5. The distributed photovoltaic predictive evaluation system based on big data analysis of claim 4,

the correction module comprises a conversion attenuation degree calculation unit, an annual attenuation degree calculation unit, an inclination angle acquisition unit and a power generation capacity calculation unit

The conversion attenuation degree calculation unit is used for calculating the conversion efficiency attenuation degree of the photovoltaic panel based on the illumination intensity and the receiving intensity of the photovoltaic unit;

the service life attenuation degree calculation unit is used for obtaining service life attenuation data of the photovoltaic panel;

the inclination angle acquisition unit is used for acquiring inclination angle data of the photovoltaic panel;

the power generation capacity calculation unit is used for calculating a power generation capacity correction value based on the conversion efficiency attenuation degree, the service life attenuation data and the inclination angle data.

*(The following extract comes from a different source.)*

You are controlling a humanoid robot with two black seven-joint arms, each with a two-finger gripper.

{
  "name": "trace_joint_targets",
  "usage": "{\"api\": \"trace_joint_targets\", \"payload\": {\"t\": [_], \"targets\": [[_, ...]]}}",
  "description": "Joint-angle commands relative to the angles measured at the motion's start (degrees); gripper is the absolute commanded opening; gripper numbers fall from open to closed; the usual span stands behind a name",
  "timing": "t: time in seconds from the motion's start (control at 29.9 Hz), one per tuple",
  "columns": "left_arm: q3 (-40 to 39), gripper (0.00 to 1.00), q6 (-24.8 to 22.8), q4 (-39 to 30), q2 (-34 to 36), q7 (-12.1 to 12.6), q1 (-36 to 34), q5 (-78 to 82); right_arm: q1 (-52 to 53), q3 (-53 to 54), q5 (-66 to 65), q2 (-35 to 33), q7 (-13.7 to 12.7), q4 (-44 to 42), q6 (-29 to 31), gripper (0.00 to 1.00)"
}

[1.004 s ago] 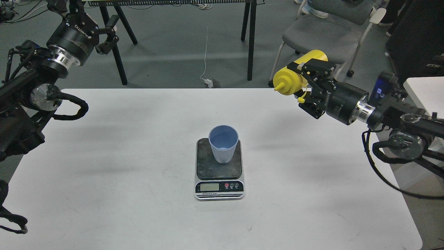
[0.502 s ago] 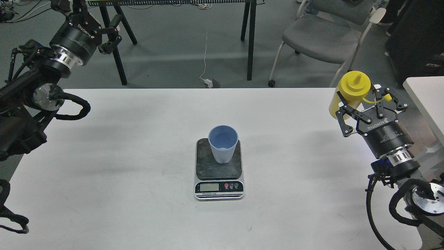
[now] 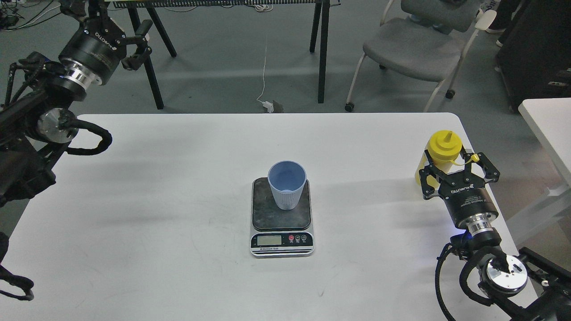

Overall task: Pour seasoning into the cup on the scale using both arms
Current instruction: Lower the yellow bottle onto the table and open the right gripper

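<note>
The light-blue cup (image 3: 287, 191) stands upright and looks empty on the dark plate of the scale (image 3: 281, 243) at the table's middle. The yellow seasoning bottle (image 3: 439, 145) stands upright near the table's right edge, nozzle up, with its small cap hanging to the right. My right gripper (image 3: 450, 162) reaches in from the near side and is shut on the bottle's body. My left gripper (image 3: 118, 20) is raised beyond the table's far left corner, open and empty, far from the cup.
The white table (image 3: 156, 200) carries the scale. A grey chair (image 3: 412, 47) and black trestle legs (image 3: 322, 53) stand on the floor beyond the far edge. A second white table (image 3: 551, 120) is at the right.
My right arm has swung the bottle from a tilted pose above the far right corner down to upright near the table's right edge. The left arm has barely moved.
</note>
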Motion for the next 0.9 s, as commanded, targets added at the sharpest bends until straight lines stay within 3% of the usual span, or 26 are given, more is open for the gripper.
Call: {"api": "trace_joint_targets", "payload": {"t": [0.0, 0.57, 0.64, 0.74, 0.87], "targets": [[0.2, 0.99, 0.0, 0.2, 0.1, 0.0, 0.0, 0.3, -1.0, -0.5, -0.2, 0.9, 0.2, 0.4, 0.0, 0.38], [-0.2, 0.99, 0.0, 0.2, 0.0, 0.0, -0.3, 0.3, -3.2, -0.8, -0.8, 1.4, 0.3, -4.7, 0.0, 0.44], [-0.2, 0.99, 0.0, 0.2, 0.0, 0.0, -0.3, 0.3, -3.2, -0.8, -0.9, 1.4, 0.3, -4.6, 0.0, 0.58], [-0.1, 0.99, 0.0, 0.2, 0.1, 0.0, -0.2, 0.3, -3.3, -0.8, -1.0, 1.4, 0.3, -4.6, 0.0, 0.92], [-0.1, 0.99, 0.0, 0.2, 0.1, 0.0, -0.2, 0.3, -4.2, -0.2, -0.8, 1.4, 0.2, -4.7, 0.0, 0.99]]}}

6. The distributed photovoltaic predictive evaluation system based on big data analysis of claim 5,

the updating module comprises a real-time data acquisition unit, a replacement data judging unit and an updating unit, wherein the real-time data acquisition unit, the replacement data judging unit and the updating unit are sequentially connected, the real-time data acquisition unit comprises a data acquisition device, a weather sensor and a photovoltaic array sensor and is used for acquiring data in real time, the replacement data judging unit is used for judging the storage time of historical data in a database, and when the storage date exceeds a preset value, the storage time is judged to be expired data, and the updating unit is used for updating the expired data.

7. The big data analysis based distributed photovoltaic predictive assessment system of claim 6,

the evaluation module comprises a partition unit, a maximum loss calculation unit, a cost calculation unit and an adjustment unit, wherein the partition unit is used for partitioning the current area and acquiring the total-day illumination intensity of each block within a preset time period;

the maximum loss calculation unit is used for traversing the ratio of the receiving intensity of the photovoltaic unit to all illumination intensities to obtain a maximum loss value;

the cost calculation unit is used for calculating the difference value between the adjustment cost and the maximum loss;

and the adjusting unit is used for adjusting the parameters of the photovoltaic unit when the cost is smaller than the loss.

8. The distributed photovoltaic prediction evaluation method based on big data analysis is applied to the distributed photovoltaic prediction evaluation system based on big data analysis as claimed in any one of claims 1 to 7, and is characterized in that,

comprising the following steps: collecting historical environmental parameters and power generation parameters related to power generation;

cleaning environmental parameter data, and dividing the data into a training set and a testing set;

inputting the training set into a network model for training to obtain a prediction model;

correcting the prediction model by combining the power generation parameters;

updating the training set data set by adopting real-time data;

the current area photovoltaic panel was evaluated for power generation capability and an improvement suggestion was given.